### Exercise goal
The full listing below should be returned without a single change.

Start of Block

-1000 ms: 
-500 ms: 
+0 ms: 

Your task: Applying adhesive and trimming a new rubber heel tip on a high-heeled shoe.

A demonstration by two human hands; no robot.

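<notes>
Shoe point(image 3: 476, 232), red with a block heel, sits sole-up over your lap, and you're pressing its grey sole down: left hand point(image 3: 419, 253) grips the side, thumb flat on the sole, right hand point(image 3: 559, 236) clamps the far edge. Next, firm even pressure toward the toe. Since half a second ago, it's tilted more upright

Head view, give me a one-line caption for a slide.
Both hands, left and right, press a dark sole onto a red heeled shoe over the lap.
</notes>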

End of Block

### Expected answer
-1000 ms: 
-500 ms: 
+0 ms: 

Your task: Applying adhesive and trimming a new rubber heel tip on a high-heeled shoe.

A demonstration by two human hands; no robot.

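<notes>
Shoe point(image 3: 476, 232), red with a block heel, sits sole-up over your lap, and you're pressing its grey sole down: left hand point(image 3: 419, 253) grips the side, thumb flat on the sole, right hand point(image 3: 559, 236) clamps the far edge. Next, firm even pressure toward the toe. Since half a second ago, it's tilted more upright

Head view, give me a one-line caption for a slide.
Both hands, left and right, press a dark sole onto a red heeled shoe over the lap.
</notes>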

The exercise has nothing more to it.